Pyrolysis of dedicated bioenergy crops grown on reclaimed mine land in West Virginia

•Pyrolysis of Miscanthus and Switchgrass clonal varieities in a fixed-bed batch reactor was carried out.•Bio-oil, biochar and non-condensable gas were produced.•Miscanthus (Private variety) had the highest bio-oil yield of 50.61%.•Pyrolysis products properties were not significantly influenced by the feedstock varieties.•N2, CO and CO2 were the major components of the non-condensable gas.•Surface chemistry analysis of the biochars showed carbon and oxygen to be the major chemical constituents of the biochars’ surfaces.

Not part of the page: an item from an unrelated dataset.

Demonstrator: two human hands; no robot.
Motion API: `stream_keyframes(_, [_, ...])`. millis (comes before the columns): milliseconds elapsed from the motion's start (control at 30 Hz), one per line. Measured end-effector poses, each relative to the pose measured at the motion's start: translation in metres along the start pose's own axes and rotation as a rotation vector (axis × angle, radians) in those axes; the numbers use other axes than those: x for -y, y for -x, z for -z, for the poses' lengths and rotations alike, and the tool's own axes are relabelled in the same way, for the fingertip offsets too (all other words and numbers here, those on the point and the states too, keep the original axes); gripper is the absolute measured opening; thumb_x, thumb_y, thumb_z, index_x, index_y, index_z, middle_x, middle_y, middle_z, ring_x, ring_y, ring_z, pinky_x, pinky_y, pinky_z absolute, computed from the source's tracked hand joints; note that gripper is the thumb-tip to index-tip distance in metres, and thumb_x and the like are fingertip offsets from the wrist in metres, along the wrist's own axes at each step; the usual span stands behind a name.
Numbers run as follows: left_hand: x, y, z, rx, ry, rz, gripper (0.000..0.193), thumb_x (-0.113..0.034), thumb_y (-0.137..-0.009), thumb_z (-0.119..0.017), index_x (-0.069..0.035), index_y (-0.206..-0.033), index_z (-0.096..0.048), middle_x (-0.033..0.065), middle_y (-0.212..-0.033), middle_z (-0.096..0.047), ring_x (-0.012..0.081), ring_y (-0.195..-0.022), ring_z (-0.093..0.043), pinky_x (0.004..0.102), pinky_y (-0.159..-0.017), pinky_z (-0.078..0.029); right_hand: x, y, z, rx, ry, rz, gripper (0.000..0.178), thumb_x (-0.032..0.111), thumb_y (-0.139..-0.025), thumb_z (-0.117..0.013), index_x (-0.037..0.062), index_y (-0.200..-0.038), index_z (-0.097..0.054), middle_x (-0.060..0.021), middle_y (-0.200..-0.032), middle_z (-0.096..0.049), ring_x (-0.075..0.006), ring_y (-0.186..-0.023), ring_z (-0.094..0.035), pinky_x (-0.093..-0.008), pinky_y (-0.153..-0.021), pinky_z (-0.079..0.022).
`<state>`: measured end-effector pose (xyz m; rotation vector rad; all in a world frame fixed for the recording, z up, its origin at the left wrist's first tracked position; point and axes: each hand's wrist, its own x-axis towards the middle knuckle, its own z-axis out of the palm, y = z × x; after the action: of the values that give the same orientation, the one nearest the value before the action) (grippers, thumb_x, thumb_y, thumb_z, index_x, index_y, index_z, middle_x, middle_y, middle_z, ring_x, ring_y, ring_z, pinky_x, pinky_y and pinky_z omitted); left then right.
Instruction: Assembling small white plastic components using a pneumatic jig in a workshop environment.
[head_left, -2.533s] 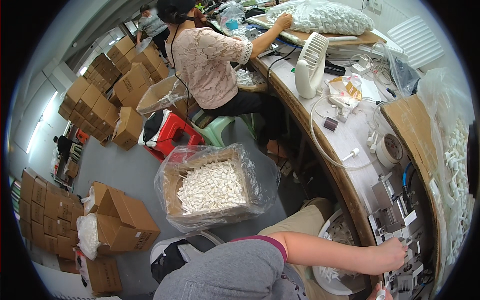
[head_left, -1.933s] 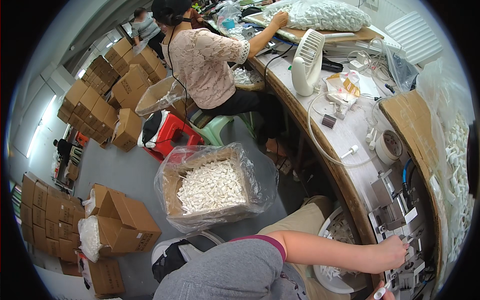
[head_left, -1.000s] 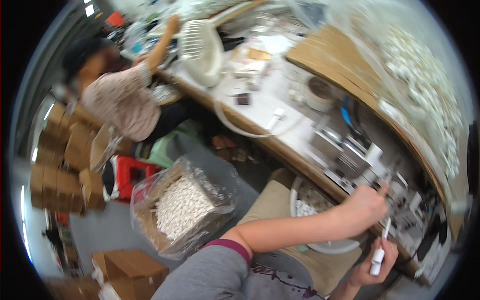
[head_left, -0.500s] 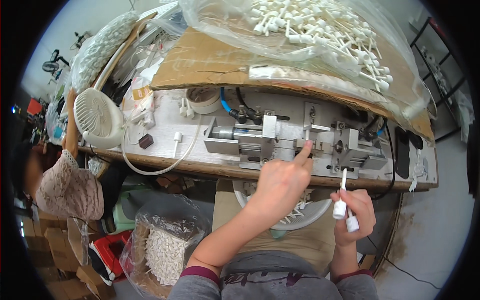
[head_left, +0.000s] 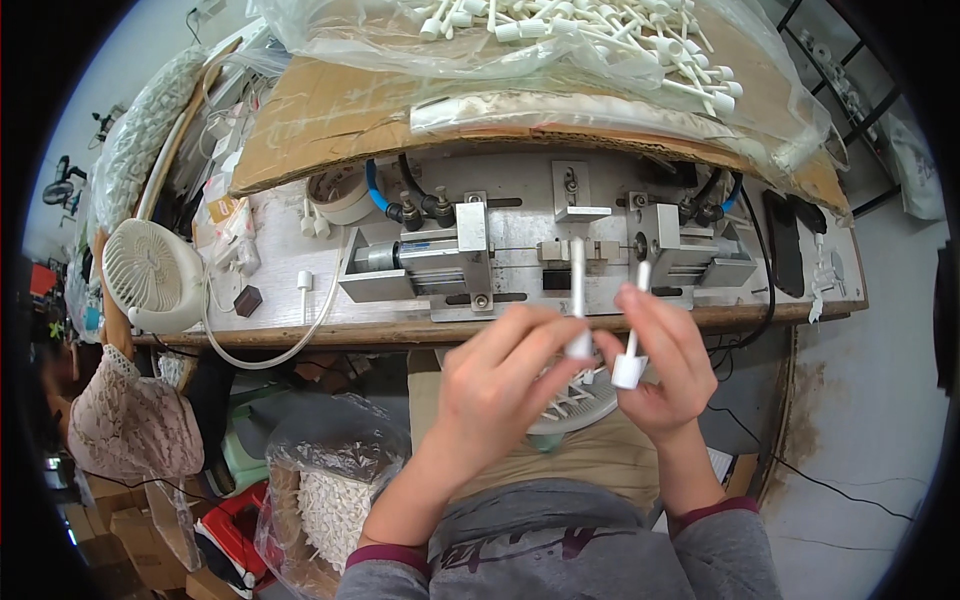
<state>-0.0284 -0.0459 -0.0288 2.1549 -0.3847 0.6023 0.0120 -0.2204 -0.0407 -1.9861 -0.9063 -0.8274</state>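
Observation:
My left hand (head_left: 490, 378) has its fingertips closed on a white capped applicator stick (head_left: 578, 285), its thin stem pointing up and its cap low. Close beside it, my right hand (head_left: 668, 368) pinches another white capped applicator stick (head_left: 628, 370), also stem up. Both hands are just in front of the bench edge, below a metal clamping fixture (head_left: 580, 250). This small block sits between a left pneumatic cylinder unit (head_left: 420, 265) and a right one (head_left: 690, 245). Neither hand touches the fixture. Partly hidden behind the hands, a white basket (head_left: 590, 410) of sticks rests at my lap.
A cardboard sheet (head_left: 330, 115) above the bench bears a plastic bag with many white capped sticks (head_left: 620, 40). A white fan (head_left: 150, 275), tape roll (head_left: 340, 195) and phone (head_left: 783, 240) are on the bench. A lined box of white pieces (head_left: 335, 510) stands lower left, near another person's sleeve (head_left: 135, 420).
My left hand has drawn back from the fixture, where its index finger pointed, and now holds a stick. My right hand moved left and up; two sticks showed in it before, one now.

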Motion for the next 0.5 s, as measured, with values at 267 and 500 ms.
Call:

Dedicated bioenergy crops grown on marginal lands such as reclaimed mine lands and other non-arable lands are auspicious cellulosic sources for sustainable bioenergy production. In this study, characterization of pyrolysis products were documented for two dedicated bioenergy crops grown on reclaimed coal-mine lands in West Virginia. Two clonal varieties (Private and Public varieties) of Miscanthus (Miscanthus x giganteus) and two varieties (Bomaster and Kanlow varieties) of Switchgrass (Panicum virgatum L) were used in this study. The oven-dried samples were pyrolyzed in a fixed-bed batch reactor under an inert condition and at a temperature of 500 °C to produce biochar and bio-oil (vapor condensate). The pyrolysis product, energy and carbon conversion yields were calculated. Additionally, biochar and bio-oil were characterized for elemental composition, volatile, ash and calorific values. Results showed that there was no significant difference in the biochar yields (about 30.00% yield) obtained from the clonal varieties of Switchgrass and Miscanthus. The bio-oil yields were in the range of 45.00–51.00% with the Miscanthus (Private variety) having the highest bio-oil yield of 50.61%. The carbon content of the biomass, biochar and bio-oil were found to be 46.80–48.02%, 77.72–80.23% and 54.68–59.68%, respectively. Average calorific values were found to be 19.49 MJ/kg, 29.01 MJ/kg and 24.98 MJ/kg for the biomass, biochar and bio-oil, respectively. Results for the surface chemistry of the biochars showed carbon and oxygen to be the major chemical constituents of the surfaces of the biochars. Carbon dioxide (CO2), nitrogen (N2) and carbon monoxide (CO) were found to be the major components of the non-condensable gas and the CO:CO2 ratio showed that the non-condensable gas cannot be used as a fluidizing medium.